Traditionally, in computability theory all problems are encoded in terms of numbers, or sometimes strings of bits $0$ and $1$. This is a very "low level" kind of thing, it is like programming directly in machine code. The reason for doing this is mostly historic. Gödel originally encode first-order logic in terms of numbers to prove his incompleteness theorems. Similarly, if one approaches computability through recursive functions, it is natural to encode everything with numbers. And mathematicians just like numbers anyway.

A computer scientist would recognize the benefits of using a more advanced programming language that supports datatypes. Programmers know that programming in machine code obscures a lot of ideas and makes everything technically difficult. Mathematicians know this too, but since they do not actually write code, just think about writing code, they do not appreciate this point of view sufficiently to switch from their traditional ways.
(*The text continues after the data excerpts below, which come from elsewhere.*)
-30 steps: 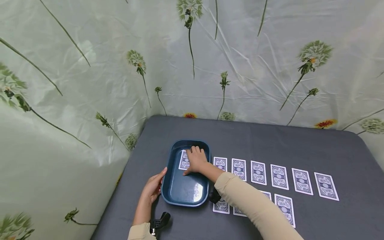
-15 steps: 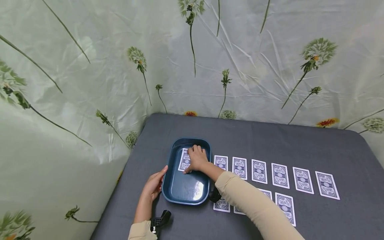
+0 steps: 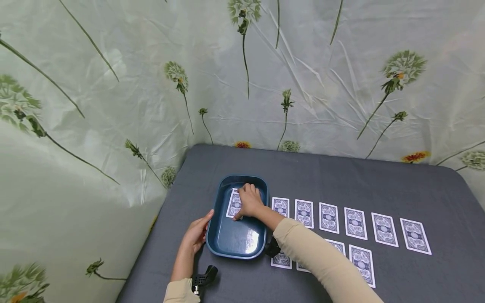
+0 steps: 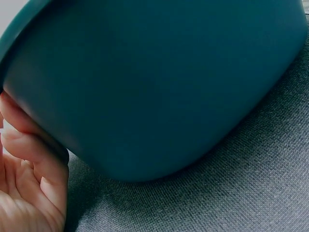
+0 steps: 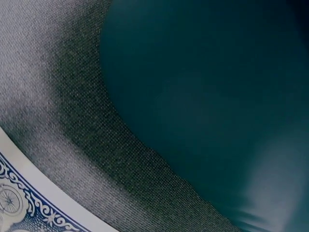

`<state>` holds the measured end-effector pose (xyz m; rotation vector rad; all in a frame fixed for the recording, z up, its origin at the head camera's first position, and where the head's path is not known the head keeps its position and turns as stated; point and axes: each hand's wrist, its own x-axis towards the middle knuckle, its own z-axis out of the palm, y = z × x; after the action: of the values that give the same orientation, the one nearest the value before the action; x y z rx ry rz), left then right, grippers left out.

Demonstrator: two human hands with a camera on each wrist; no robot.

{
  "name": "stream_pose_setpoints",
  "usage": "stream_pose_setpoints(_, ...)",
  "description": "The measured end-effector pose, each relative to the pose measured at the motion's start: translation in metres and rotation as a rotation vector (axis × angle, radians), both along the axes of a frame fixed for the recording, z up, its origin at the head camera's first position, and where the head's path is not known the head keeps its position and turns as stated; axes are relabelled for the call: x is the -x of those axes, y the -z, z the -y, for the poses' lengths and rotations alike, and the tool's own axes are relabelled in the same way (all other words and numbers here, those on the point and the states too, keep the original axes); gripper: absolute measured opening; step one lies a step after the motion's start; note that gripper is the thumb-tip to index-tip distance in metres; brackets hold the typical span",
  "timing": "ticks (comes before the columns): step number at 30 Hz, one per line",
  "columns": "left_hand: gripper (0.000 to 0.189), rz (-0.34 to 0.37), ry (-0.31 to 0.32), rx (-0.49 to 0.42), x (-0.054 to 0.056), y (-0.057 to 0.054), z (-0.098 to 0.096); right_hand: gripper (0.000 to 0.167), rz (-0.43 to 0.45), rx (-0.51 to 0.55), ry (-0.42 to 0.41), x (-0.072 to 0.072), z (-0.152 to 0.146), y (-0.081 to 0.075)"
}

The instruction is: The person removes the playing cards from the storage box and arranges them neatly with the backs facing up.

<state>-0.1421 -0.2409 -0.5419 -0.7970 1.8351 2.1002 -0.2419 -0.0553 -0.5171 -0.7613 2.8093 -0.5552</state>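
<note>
A dark blue rectangular tray (image 3: 236,248) lies on the grey cloth. My left hand (image 3: 196,232) grips its left side, thumb along the rim and fingers curled against the outer wall, as the left wrist view shows. Inside the tray's far half, my right hand (image 3: 250,201) reaches over playing cards (image 3: 233,205) that lie face down, blue-patterned backs up. Its thumb is at the near edge of the top card and its fingers arch toward the far edge, spanning that card. The hand covers the cards' right part. In the right wrist view only the tray's outer wall (image 5: 183,106) shows, no fingers.
Several face-down playing cards (image 3: 328,218) form a row right of the tray. A nearer row (image 3: 361,265) is partly hidden under the right sleeve (image 3: 314,256). Black wrist cameras sit at both wrists. A flower-printed sheet (image 3: 322,84) hangs behind the grey table (image 3: 227,160).
More of a card shows at the left of my right hand, its near edge now reaching to the thumb. The left hand keeps its place on the tray, and the view has shifted slightly.
</note>
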Motion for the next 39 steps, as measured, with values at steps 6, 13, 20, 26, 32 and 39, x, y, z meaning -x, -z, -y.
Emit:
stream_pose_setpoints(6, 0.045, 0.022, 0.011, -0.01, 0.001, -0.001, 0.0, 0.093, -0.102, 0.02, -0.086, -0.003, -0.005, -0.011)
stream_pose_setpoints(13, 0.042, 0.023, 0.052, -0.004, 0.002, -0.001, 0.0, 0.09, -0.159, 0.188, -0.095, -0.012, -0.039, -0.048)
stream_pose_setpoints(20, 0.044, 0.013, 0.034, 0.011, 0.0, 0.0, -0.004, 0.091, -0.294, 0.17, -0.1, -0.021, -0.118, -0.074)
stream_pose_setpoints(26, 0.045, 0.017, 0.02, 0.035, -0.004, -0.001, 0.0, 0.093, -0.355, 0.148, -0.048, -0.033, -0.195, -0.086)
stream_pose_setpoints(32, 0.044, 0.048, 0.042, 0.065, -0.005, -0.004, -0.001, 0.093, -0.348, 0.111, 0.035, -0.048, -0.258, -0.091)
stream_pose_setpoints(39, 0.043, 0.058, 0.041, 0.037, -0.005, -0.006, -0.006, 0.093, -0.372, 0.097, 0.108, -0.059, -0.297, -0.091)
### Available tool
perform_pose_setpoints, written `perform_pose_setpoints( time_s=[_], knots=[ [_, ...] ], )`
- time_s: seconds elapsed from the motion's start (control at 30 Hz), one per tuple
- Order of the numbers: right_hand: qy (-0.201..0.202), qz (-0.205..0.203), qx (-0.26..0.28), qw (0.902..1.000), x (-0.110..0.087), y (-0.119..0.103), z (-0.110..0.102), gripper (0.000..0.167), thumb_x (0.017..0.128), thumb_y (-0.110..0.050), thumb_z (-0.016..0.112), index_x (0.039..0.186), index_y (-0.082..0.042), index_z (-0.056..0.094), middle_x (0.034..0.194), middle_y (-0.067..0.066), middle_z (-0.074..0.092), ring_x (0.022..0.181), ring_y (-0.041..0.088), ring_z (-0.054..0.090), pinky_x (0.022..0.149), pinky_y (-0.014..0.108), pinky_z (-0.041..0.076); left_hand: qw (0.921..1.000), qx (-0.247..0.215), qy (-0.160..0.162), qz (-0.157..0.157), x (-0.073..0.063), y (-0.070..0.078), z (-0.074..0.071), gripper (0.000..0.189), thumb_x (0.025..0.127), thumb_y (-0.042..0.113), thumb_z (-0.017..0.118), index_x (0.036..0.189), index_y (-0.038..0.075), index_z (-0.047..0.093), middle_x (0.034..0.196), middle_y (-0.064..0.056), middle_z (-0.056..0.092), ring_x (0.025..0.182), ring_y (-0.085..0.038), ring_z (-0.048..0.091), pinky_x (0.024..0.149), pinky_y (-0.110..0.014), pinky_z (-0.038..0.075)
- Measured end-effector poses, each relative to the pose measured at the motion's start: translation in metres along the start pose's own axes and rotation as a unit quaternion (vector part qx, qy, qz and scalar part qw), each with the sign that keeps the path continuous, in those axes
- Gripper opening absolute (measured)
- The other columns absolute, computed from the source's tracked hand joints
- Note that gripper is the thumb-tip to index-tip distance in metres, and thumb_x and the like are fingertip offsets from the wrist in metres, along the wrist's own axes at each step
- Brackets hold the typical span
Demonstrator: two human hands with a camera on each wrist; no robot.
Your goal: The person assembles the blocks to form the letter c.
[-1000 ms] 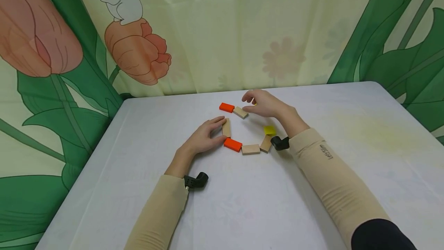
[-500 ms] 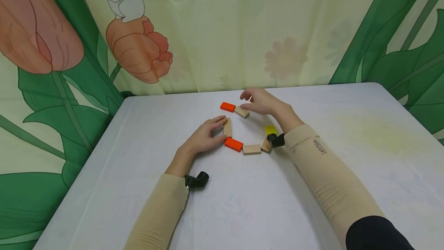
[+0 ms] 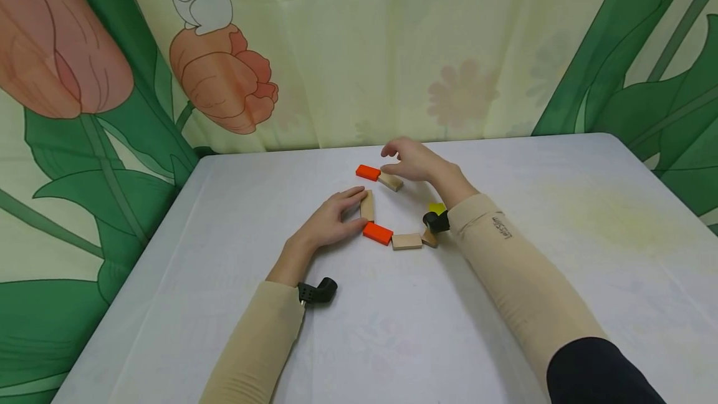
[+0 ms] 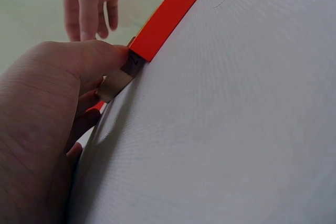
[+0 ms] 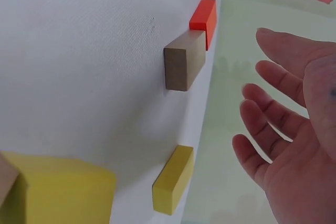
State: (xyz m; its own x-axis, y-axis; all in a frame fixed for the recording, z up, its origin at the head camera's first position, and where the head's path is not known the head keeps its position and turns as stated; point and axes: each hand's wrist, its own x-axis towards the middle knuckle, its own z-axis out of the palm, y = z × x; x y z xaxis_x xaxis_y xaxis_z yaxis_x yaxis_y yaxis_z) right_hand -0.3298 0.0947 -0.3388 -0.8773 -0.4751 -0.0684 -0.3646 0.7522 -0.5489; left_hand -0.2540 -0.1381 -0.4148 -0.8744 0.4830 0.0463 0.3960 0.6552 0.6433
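Note:
My left hand (image 3: 328, 223) pinches an upright-lying plain wooden block (image 3: 367, 206) between thumb and fingers, at the left side of a loose ring of blocks. Its thumb tip is right at the corner of the near red block (image 3: 378, 234). Over the far side hovers my right hand (image 3: 415, 161), fingers loosely bent and nothing in them. Below its thumb lies another plain wooden block (image 3: 391, 181), end to end with the far red block (image 3: 368, 173). In the right wrist view a small yellow block (image 5: 173, 179) lies apart from these; the right hand hides it in the head view.
Along the ring's near side lie a plain block (image 3: 406, 242) and a tilted one (image 3: 429, 237). A second yellow block (image 3: 436, 208) sits at the right, partly behind the right wrist camera (image 3: 436, 221). A white cloth covers the table (image 3: 359, 341); a printed curtain (image 3: 348, 48) hangs behind.
My right hand has drifted left above the far plain block, toward the far red block, and its wrist camera now covers more of the right-hand blocks. The left hand stays in place.

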Motion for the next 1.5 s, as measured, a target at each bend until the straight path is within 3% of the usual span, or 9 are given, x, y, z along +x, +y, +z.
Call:
perform_pose_setpoints(
  time_s=[0.43, 0.97, 1.5],
  knots=[
    [0.013, -0.02, -0.031, 0.9992, 0.015, -0.006, 0.006, 0.042, 0.097, -0.022, 0.067, 0.13, 0.003, 0.059, 0.133, 0.021, 0.054, 0.122, 0.035, 0.049, 0.107, 0.045, 0.041, 1.0, -0.004, 0.0, 0.005, -0.001, -0.001, 0.0, 0.064, 0.096, 0.03, 0.066, 0.154, 0.013, 0.045, 0.161, 0.002, 0.036, 0.147, -0.024, 0.03, 0.118, -0.045, 0.026],
    [0.005, -0.006, -0.044, 0.999, 0.023, -0.002, 0.009, 0.042, 0.097, -0.021, 0.067, 0.131, 0.002, 0.059, 0.133, 0.02, 0.055, 0.122, 0.034, 0.051, 0.107, 0.045, 0.041, 1.0, 0.002, 0.002, 0.009, -0.001, 0.0, -0.001, 0.065, 0.096, 0.031, 0.066, 0.154, 0.013, 0.044, 0.161, 0.0, 0.036, 0.146, -0.026, 0.031, 0.118, -0.046, 0.027],
    [-0.019, 0.011, -0.013, 0.9997, 0.029, -0.001, 0.017, 0.041, 0.097, -0.02, 0.068, 0.132, -0.002, 0.059, 0.13, 0.016, 0.057, 0.117, 0.031, 0.052, 0.105, 0.044, 0.043, 0.9999, -0.003, 0.006, 0.009, -0.001, -0.001, 0.0, 0.064, 0.095, 0.031, 0.067, 0.153, 0.013, 0.046, 0.16, 0.001, 0.037, 0.146, -0.024, 0.032, 0.118, -0.046, 0.027]
  ],
)
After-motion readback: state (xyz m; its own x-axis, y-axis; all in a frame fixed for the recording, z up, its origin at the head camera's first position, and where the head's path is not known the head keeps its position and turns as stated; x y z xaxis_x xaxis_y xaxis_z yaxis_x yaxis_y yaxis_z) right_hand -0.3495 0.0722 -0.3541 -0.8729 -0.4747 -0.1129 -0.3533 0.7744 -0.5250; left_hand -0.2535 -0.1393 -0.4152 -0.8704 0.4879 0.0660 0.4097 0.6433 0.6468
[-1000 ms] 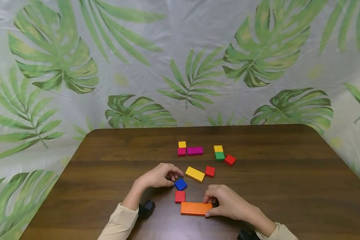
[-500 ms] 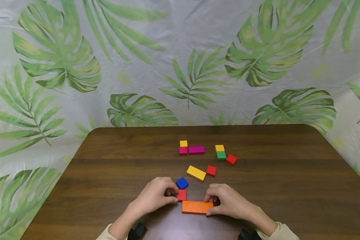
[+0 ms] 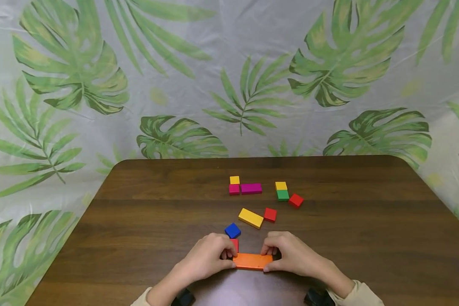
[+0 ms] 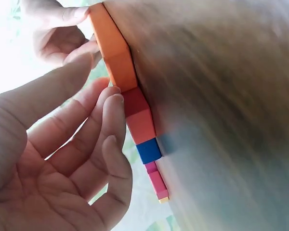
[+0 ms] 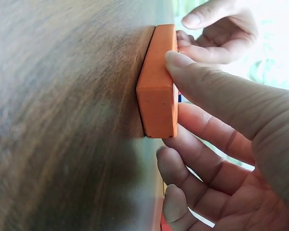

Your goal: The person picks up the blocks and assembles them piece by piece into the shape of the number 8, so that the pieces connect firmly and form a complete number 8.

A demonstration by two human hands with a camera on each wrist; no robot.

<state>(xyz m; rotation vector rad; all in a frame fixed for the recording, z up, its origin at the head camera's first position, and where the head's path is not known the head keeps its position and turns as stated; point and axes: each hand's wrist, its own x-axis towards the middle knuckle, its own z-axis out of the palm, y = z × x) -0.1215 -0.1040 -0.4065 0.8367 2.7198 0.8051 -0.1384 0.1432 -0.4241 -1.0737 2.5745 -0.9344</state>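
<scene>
A long orange block [image 3: 252,261] lies flat near the front of the wooden table. My right hand [image 3: 292,255] pinches its right end, thumb [image 5: 180,60] on the near side and fingers on the far side. At the other end, my left hand [image 3: 210,257] has thumb and forefinger around the block's left corners. Just behind that end sits a square red block [image 4: 141,126], partly hidden by the left fingers in the head view. A blue block [image 3: 233,230] stands turned at an angle beyond the red one.
Farther back lie a long yellow block [image 3: 250,218] and a red block [image 3: 270,214] meeting at a corner. Behind them are a purple block [image 3: 251,188] beside pink [image 3: 234,189] and yellow [image 3: 234,179] squares, then yellow [image 3: 281,185], green [image 3: 282,195] and red [image 3: 296,200] blocks.
My left hand has moved from the blue block toward me, past the red block, to the orange block's left end. The right hand keeps its hold on the right end.
</scene>
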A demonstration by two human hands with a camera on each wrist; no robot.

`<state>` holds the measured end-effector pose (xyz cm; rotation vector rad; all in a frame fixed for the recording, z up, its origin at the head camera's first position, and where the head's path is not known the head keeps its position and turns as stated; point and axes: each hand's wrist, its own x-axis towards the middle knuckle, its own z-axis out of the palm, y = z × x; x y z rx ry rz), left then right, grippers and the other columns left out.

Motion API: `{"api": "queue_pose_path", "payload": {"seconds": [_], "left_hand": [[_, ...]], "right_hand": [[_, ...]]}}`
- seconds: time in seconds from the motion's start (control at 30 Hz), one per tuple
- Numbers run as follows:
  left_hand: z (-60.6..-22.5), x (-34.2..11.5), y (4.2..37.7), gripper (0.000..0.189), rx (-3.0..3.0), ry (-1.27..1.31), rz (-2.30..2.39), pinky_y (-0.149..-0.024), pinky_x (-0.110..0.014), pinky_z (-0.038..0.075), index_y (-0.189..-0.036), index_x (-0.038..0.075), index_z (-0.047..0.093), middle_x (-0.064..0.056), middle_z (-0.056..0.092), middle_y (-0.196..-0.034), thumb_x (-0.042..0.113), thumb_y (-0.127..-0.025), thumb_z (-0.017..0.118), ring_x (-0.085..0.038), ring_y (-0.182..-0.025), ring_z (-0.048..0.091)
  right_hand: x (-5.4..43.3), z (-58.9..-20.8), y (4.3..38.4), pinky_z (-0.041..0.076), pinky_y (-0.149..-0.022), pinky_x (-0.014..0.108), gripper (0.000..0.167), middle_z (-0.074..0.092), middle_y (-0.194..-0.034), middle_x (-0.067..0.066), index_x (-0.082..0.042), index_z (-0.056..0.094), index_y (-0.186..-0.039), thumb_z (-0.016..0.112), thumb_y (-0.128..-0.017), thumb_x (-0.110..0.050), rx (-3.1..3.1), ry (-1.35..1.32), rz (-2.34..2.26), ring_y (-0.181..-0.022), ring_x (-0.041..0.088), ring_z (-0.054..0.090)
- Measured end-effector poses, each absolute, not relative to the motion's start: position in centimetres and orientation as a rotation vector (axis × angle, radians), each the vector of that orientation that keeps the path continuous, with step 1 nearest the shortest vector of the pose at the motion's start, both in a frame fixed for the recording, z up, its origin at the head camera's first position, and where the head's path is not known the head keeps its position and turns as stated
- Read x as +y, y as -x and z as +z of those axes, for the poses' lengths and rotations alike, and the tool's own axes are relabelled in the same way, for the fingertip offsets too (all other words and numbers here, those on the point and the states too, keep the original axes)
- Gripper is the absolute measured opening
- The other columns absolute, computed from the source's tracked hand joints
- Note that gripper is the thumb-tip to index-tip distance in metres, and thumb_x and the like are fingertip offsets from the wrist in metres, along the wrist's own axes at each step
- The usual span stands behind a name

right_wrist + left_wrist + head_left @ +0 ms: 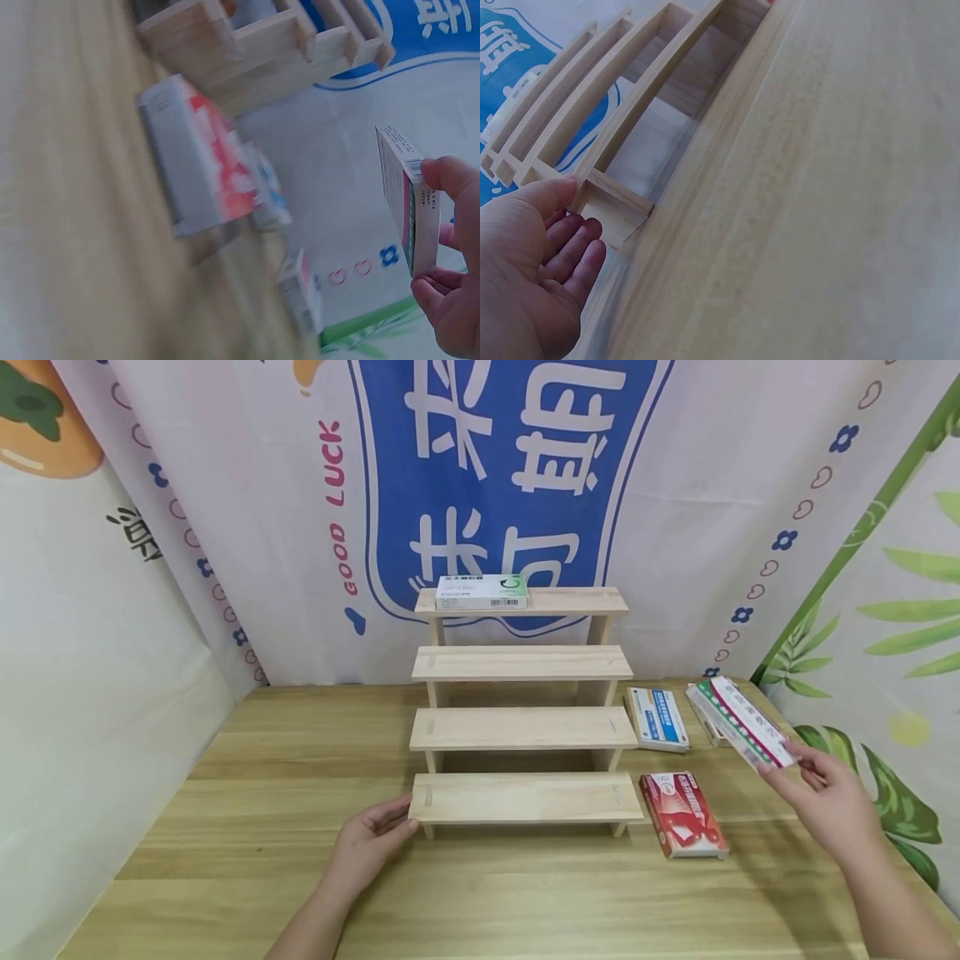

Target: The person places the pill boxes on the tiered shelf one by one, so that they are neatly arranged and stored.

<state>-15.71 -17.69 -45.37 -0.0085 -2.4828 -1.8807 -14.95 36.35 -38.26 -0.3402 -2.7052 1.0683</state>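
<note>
My right hand (pixel 836 806) holds a white medicine box (pixel 742 718) with green and magenta stripes by its near end, raised over the table's right side. In the right wrist view, thumb and fingers pinch the lifted box (pixel 409 199) at its edges. My left hand (pixel 367 843) grips the left end of the lowest step of a wooden four-step display stand (pixel 525 797). The left wrist view has the thumb at the step's corner and the other fingers curled below. A white and green medicine box (pixel 482 592) lies on the top step, at its left.
Right of the stand, a red medicine box (pixel 682 814) and a blue and white one (pixel 657 718) lie on the wooden table (pixel 300 760). Another box (pixel 708 718) is partly hidden beneath the held one. A printed cloth (pixel 690 527) hangs behind.
</note>
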Motion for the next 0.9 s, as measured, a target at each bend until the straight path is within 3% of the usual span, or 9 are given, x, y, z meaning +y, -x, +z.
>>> {"api": "queue_pose_path", "payload": {"seconds": [0.07, 0.17, 0.33, 0.47, 0.57, 0.9], "left_hand": [[-45.3, -17.7, 15.8, 0.042, -2.477, 0.013, -1.886, -0.094, -0.026, 0.057, -0.125, -0.003, 0.062, -0.019, 0.062, -0.131, 0.011, -0.087, 0.074, -0.032, -0.118, 0.063], [-45.3, -17.7, 15.7, 0.042, -2.473, 0.011, -1.892, -0.094, -0.026, 0.057, -0.125, -0.003, 0.062, -0.019, 0.063, -0.131, 0.011, -0.086, 0.074, -0.032, -0.118, 0.064], [-45.3, -17.7, 15.6, 0.042, -2.49, 0.005, -1.873, -0.095, -0.027, 0.057, -0.125, -0.001, 0.063, -0.018, 0.063, -0.131, 0.013, -0.087, 0.074, -0.032, -0.118, 0.064], [-45.4, -17.7, 15.7, 0.041, -2.494, -0.014, -1.87, -0.095, -0.027, 0.057, -0.123, 0.001, 0.064, -0.016, 0.064, -0.13, 0.012, -0.086, 0.075, -0.031, -0.117, 0.064], [-45.6, -17.8, 15.7, 0.04, -2.497, -0.018, -1.864, -0.094, -0.028, 0.057, -0.123, 0.001, 0.065, -0.016, 0.064, -0.13, 0.012, -0.085, 0.075, -0.032, -0.116, 0.064], [-45.6, -17.7, 15.4, 0.04, -2.48, -0.018, -1.873, -0.093, -0.028, 0.058, -0.122, 0.0, 0.065, -0.017, 0.065, -0.129, 0.013, -0.085, 0.075, -0.032, -0.115, 0.065]], "right_hand": [[35.9, -36.8, 15.9, 0.041, -0.093, 0.0, 0.075, 0.029, -0.152, 0.035, 0.001, 0.038, -0.147, 0.059, -0.095, -0.048, -2.702, 0.289, 1.077, -0.13, 0.057, 0.038], [35.1, -34.7, 17.3, 0.033, -0.08, -0.011, 0.073, 0.031, -0.153, 0.032, -0.001, 0.04, -0.147, 0.059, -0.094, -0.048, -2.686, 0.2, 1.079, -0.132, 0.055, 0.038], [33.2, -31.1, 19.4, 0.038, -0.087, -0.005, 0.072, 0.033, -0.153, 0.028, -0.003, 0.042, -0.146, 0.06, -0.094, -0.049, -2.674, 0.09, 1.064, -0.134, 0.052, 0.039], [31.3, -29.1, 21.3, 0.046, -0.11, 0.037, 0.072, 0.033, -0.15, 0.03, -0.003, 0.042, -0.146, 0.06, -0.094, -0.049, -2.696, 0.016, 1.045, -0.134, 0.052, 0.039], [29.8, -28.1, 22.7, 0.039, -0.107, 0.065, 0.075, 0.03, -0.151, 0.031, -0.004, 0.039, -0.148, 0.06, -0.094, -0.05, -2.729, -0.031, 1.062, -0.135, 0.052, 0.037], [25.9, -26.3, 26.3, 0.038, -0.113, 0.059, 0.08, 0.033, -0.154, 0.025, -0.008, 0.041, -0.148, 0.062, -0.089, -0.058, -2.783, -0.153, 1.059, -0.139, 0.047, 0.036]]}}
So, to answer your question, here is a modern way of defining decision problems. Pick your favorite general-purpose programming language. Consider a datatype $D$ (can be numbers, lists, heaps, trees, whatever) and decompose the values into two disjoint sets $D_0$ and $D_1$, so that $D_0 \cap D_1 = \emptyset$ and $D_0 \cup D_1 = D$. Observe that $D_1$ uniquely determines $D_0$ and vice versa, because $D_0 = D \setminus D_1$. So we only have to specify $D_1$.

Now, a decision problem $(D_0, D_1)$ is said to be decidable if there is a program $p : D \to \mathtt{bool}$ such that:

  1. $p$ is total, which means that $p(d)$ halts for every $d \in D$,
  2. if $d \in D_0$ then $p(d) = \mathtt{false}$,
  3. if $d \in D_1$ then $p(d) = \mathtt{true}$.

All that stuff about encodings and finite words over an alphabet etc. is not necessary. It is only useful if you want to prove general theorems about arbitrary decision problems. But if you want to think about a specific decision problem, it is better to do it directly in your favorite programming language.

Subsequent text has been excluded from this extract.